Utilizing ctDNA to discover mechanisms of resistance to targeted therapies in patients with metastatic NSCLC: towards more informative trials

Advances in targeted therapies for patients with non-small-cell lung cancer have substantially improved the outcomes of those with actionable alterations in certain oncogenic driver genes. However, acquired resistance to these targeted therapies remains a major challenge. Understanding the mechanisms underlying acquired resistance will be crucial for the development of strategies that might either overcome this effect or delay the onset. Circulating tumour DNA, owing to the need for only minimally invasive sampling and a potential role as both a prognostic and predictive biomarker, is increasingly being used in both research and clinical practice. Several studies have explored the landscape of acquired resistance to targeted therapies using this approach. However, the methodologies of the published studies vary widely, and several major challenges remain in addressing the practical difficulties associated with these methods. These challenges currently limit the depth of research insight provided by the available data.

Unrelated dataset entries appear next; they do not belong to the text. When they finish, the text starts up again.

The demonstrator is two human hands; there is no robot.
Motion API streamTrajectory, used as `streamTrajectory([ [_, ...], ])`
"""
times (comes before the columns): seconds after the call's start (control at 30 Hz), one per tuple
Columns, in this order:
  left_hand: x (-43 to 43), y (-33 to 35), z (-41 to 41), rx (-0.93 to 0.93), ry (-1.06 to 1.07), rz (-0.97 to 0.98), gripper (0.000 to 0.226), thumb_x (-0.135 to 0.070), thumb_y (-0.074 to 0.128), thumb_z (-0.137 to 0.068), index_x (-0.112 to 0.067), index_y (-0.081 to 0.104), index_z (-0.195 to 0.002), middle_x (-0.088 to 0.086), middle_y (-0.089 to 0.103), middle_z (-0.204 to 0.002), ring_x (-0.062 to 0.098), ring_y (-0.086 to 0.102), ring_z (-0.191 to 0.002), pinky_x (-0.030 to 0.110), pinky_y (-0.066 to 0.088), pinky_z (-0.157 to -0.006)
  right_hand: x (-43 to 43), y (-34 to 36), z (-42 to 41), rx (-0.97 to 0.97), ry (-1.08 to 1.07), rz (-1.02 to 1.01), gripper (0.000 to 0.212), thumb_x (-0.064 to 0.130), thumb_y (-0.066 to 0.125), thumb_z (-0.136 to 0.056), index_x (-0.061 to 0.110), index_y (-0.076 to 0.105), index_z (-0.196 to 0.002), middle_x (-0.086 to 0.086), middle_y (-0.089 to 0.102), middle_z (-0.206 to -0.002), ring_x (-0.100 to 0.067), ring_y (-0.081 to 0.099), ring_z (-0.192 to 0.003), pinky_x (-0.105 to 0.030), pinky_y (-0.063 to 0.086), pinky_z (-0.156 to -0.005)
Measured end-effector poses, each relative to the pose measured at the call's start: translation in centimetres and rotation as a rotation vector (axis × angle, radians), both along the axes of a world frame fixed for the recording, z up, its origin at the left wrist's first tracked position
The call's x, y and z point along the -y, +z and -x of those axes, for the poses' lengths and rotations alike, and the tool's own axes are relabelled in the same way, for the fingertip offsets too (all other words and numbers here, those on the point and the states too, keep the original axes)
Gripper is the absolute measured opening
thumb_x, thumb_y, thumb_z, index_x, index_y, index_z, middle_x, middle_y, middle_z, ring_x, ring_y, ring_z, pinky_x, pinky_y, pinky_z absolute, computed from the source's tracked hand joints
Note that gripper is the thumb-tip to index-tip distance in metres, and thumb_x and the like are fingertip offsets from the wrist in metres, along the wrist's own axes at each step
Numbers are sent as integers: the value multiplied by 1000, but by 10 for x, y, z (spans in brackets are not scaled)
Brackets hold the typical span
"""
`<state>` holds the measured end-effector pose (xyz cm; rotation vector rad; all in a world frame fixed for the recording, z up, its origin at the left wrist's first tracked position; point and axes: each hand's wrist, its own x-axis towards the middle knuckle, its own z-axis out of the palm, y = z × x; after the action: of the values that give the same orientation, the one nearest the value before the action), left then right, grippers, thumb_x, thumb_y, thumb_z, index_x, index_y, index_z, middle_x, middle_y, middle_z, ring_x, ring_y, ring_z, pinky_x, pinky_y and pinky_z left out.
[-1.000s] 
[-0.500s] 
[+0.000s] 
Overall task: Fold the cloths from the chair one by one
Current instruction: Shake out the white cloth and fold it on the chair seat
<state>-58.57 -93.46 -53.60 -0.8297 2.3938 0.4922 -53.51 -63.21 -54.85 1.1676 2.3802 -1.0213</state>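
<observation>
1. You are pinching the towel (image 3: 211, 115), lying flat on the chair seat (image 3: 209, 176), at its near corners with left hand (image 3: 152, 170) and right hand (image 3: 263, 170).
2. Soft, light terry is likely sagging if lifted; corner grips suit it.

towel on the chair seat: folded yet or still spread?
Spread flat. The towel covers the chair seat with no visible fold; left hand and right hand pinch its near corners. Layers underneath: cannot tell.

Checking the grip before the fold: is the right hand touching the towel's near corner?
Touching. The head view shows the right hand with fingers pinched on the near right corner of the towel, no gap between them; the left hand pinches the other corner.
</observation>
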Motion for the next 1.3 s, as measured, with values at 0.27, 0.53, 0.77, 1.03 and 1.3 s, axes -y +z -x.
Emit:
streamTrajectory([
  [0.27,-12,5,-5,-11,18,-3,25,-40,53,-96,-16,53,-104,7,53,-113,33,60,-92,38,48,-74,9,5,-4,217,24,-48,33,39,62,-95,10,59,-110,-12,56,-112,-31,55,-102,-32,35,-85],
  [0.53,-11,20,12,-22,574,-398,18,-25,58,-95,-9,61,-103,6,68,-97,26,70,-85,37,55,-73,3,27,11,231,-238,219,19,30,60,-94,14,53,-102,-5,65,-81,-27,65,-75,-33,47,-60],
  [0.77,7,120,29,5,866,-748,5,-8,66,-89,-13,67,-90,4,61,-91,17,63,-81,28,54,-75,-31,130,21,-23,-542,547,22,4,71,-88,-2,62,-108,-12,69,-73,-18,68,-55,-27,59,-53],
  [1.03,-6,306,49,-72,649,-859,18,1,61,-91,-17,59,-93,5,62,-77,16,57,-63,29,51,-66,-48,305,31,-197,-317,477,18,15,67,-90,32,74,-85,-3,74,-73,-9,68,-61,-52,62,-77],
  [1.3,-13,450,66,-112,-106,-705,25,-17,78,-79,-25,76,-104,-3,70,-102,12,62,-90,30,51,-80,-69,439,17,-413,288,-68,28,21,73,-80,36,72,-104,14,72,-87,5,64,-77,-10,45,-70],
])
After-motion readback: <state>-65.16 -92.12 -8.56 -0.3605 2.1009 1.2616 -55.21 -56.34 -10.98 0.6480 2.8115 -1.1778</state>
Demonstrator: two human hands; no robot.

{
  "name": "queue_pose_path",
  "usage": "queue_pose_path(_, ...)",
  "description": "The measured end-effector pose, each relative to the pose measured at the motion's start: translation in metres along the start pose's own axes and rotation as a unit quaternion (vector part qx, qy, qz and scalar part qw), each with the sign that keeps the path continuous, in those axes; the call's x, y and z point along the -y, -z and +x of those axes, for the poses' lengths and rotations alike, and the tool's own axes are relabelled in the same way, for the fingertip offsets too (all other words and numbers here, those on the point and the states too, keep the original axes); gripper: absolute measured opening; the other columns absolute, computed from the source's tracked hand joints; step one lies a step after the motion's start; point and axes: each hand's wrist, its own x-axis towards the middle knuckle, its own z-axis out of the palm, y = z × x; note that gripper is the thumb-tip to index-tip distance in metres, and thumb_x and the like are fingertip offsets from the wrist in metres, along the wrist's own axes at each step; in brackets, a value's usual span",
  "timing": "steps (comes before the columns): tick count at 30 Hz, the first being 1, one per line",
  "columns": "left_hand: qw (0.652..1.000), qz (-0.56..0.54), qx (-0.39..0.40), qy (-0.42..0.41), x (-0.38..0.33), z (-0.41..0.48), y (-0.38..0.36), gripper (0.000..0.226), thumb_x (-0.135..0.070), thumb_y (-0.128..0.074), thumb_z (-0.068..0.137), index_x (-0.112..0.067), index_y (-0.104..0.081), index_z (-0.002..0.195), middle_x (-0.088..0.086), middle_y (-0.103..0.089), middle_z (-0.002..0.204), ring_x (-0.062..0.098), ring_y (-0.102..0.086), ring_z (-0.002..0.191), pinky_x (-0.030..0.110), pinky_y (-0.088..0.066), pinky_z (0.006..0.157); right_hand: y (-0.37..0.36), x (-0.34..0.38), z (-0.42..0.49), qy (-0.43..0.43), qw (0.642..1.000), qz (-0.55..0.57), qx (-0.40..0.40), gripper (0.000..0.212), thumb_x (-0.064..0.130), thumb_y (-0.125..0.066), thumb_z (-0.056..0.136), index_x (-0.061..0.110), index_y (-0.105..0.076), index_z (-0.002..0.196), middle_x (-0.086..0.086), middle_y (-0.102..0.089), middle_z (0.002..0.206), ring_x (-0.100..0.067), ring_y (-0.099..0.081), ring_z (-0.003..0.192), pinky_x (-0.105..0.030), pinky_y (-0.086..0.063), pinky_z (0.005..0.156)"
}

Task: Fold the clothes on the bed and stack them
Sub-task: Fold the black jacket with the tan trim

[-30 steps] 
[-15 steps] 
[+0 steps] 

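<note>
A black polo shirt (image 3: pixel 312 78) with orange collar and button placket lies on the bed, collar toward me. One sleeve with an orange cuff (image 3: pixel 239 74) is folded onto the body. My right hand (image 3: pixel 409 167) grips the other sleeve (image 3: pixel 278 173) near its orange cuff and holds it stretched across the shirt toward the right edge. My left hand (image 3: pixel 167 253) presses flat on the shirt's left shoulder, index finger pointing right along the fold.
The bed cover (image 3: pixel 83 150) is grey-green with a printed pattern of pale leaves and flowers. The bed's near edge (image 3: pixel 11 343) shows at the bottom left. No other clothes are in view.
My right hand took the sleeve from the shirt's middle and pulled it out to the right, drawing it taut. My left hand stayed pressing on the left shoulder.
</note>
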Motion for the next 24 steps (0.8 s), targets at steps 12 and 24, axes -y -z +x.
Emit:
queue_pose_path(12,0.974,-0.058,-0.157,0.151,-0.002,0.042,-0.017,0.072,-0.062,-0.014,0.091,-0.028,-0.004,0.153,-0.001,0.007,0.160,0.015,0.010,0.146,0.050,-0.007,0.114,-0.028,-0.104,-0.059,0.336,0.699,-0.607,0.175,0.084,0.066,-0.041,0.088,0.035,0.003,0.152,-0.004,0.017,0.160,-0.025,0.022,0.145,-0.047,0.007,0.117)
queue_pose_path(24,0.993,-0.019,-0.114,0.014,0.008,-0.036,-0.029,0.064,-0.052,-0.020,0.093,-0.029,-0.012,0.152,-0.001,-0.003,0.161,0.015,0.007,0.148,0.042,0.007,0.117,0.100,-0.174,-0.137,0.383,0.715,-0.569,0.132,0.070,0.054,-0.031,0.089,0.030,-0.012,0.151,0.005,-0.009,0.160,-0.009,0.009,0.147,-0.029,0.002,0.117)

In this Perspective, we review clinical reports describing the use of circulating tumour DNA to detect mechanisms of acquired resistance to targeted therapies, predominantly in patients with advanced-stage non-small-cell lung cancer, and highlight key unresolved questions with the aim of moving towards more-informative research studies. Acquired resistance is a common occurrence among patients with oncogene-driven non-small-cell lung cancer receiving targeted therapies. Monitoring of circulating tumour DNA in liquid biopsy samples provides an appealing, minimally invasive method of monitoring for acquired resistance in this setting. However, research into detecting mechanisms of acquired resistance in liquid biopsy samples has thus far been limited by various challenges. In this Perspective, the authors describe the available data on detecting mechanisms of acquired resistance to targeted therapies in patients with non-small-cell lung cancer, as well as the various challenges to progress, such as a lack of a consensus definition of acquired resistance, and other inconsistencies in the approach to detecting and investigating these alterations.